• WORK INSTRUCTIONS: The expected answer is a single number, namely how many lines in the data below hold the word "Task".

*** Opening of MATERIAL SUPPLIED ***

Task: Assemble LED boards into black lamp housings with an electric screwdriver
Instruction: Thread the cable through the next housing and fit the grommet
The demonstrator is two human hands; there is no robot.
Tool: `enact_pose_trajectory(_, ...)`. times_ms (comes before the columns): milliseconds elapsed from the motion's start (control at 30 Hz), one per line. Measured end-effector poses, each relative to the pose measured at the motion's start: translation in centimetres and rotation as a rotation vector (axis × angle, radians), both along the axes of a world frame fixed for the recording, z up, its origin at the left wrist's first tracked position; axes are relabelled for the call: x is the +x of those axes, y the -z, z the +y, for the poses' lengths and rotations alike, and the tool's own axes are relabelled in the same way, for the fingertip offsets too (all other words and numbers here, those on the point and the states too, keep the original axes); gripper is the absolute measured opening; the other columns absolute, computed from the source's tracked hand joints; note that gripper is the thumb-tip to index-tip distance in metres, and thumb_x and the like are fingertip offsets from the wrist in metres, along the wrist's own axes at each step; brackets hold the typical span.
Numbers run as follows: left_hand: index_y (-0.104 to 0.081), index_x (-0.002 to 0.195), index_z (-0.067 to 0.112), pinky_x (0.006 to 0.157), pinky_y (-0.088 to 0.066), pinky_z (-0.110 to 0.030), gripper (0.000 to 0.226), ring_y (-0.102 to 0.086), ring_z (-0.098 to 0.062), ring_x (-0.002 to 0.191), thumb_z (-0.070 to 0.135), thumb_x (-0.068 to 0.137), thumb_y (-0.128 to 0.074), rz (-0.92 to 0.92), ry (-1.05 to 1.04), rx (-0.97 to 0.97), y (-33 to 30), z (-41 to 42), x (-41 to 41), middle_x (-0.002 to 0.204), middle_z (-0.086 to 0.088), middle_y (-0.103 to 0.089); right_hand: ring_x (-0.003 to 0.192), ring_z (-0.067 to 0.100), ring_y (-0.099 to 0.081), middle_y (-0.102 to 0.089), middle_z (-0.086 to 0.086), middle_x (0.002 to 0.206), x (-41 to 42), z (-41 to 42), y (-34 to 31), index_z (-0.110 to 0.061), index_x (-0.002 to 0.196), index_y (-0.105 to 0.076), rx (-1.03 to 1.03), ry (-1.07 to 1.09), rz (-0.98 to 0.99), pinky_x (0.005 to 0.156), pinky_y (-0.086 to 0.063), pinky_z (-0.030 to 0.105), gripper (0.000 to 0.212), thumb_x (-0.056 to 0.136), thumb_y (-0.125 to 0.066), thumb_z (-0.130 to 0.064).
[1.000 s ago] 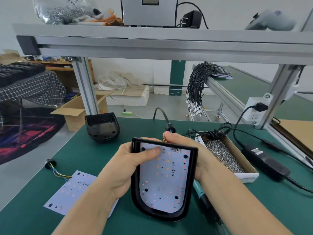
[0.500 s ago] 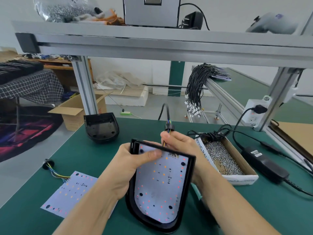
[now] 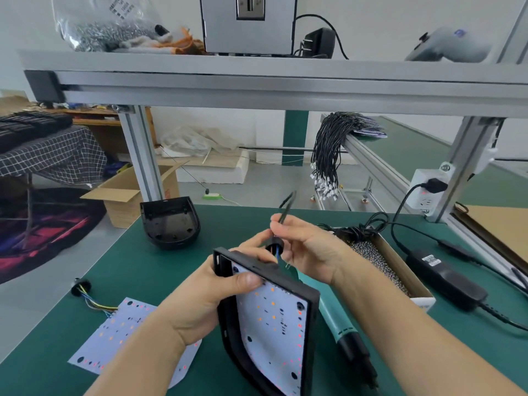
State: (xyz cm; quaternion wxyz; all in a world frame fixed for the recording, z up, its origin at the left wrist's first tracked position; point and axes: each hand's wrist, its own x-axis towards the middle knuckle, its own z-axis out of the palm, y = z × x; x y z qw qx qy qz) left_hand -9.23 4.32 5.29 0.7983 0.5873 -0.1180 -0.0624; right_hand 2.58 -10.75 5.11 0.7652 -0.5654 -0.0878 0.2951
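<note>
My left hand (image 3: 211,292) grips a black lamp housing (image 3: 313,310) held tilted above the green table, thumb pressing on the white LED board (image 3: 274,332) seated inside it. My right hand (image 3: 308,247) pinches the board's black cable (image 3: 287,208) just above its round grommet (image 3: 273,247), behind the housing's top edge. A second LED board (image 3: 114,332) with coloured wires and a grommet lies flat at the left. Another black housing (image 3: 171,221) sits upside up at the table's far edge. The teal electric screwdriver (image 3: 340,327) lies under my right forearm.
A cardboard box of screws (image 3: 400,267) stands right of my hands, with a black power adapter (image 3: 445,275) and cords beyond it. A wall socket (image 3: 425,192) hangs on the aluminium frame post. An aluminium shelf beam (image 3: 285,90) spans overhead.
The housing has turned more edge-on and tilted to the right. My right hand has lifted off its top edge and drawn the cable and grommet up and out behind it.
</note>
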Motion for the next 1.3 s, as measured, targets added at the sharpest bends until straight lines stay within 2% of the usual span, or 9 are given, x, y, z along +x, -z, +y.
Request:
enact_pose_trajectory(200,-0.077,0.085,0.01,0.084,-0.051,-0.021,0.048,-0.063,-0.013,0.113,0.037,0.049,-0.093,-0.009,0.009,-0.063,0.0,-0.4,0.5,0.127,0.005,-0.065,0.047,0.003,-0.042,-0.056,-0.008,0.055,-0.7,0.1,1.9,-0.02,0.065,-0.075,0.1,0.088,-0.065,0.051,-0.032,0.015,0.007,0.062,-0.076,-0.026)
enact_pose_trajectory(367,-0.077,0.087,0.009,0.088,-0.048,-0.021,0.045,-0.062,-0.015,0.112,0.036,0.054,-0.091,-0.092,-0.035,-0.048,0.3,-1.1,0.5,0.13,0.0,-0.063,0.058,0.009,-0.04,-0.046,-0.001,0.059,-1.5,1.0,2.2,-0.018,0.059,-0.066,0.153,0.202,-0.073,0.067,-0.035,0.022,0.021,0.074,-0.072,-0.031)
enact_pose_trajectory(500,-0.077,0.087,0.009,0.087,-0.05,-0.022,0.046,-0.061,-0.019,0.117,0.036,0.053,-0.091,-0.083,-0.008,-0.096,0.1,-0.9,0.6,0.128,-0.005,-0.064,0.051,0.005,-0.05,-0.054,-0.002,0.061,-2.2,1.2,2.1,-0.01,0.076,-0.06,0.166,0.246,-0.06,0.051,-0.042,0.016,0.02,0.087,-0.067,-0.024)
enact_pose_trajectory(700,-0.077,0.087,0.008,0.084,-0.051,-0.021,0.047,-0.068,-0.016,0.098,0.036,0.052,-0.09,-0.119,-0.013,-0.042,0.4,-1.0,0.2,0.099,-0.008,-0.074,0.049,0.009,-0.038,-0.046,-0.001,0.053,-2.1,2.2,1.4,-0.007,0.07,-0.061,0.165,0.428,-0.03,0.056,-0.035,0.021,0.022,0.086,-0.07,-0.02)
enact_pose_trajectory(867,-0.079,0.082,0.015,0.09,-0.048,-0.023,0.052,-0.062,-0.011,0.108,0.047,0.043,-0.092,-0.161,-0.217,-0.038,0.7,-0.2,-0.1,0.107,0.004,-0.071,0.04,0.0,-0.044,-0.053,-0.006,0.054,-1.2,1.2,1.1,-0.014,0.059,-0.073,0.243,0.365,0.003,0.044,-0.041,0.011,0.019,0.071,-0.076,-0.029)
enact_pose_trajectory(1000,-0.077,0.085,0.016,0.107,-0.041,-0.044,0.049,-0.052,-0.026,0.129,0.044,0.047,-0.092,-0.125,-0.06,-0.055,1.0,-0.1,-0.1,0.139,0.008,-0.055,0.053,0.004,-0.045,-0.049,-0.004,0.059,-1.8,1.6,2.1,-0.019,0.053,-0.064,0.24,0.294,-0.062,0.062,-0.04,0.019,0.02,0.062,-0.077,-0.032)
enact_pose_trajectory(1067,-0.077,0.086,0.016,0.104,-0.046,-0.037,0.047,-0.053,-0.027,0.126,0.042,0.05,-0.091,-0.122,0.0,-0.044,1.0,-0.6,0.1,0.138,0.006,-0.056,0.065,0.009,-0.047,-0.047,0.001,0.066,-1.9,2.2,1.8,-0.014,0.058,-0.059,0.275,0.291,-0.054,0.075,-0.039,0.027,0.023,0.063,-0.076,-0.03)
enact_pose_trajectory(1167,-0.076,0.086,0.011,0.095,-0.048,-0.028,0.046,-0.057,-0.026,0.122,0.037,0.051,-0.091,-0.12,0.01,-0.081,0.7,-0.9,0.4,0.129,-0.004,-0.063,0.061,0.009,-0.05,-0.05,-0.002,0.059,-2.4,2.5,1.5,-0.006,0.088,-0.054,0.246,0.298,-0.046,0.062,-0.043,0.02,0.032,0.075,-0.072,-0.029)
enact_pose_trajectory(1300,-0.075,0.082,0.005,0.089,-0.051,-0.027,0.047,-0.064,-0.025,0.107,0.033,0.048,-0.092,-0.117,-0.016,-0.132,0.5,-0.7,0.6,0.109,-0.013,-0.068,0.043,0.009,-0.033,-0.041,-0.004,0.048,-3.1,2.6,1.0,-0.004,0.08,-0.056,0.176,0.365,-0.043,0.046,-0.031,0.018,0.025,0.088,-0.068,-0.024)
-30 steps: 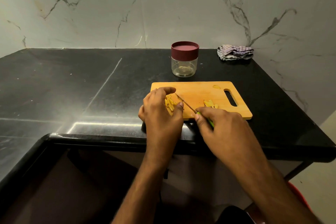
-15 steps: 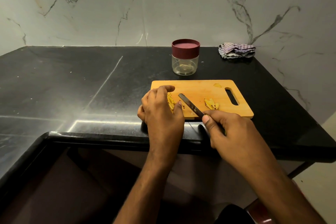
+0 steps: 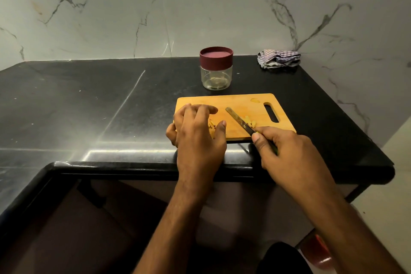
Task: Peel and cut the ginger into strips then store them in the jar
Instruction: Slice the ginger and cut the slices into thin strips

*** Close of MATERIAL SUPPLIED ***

• EXERCISE RESPONSE: 2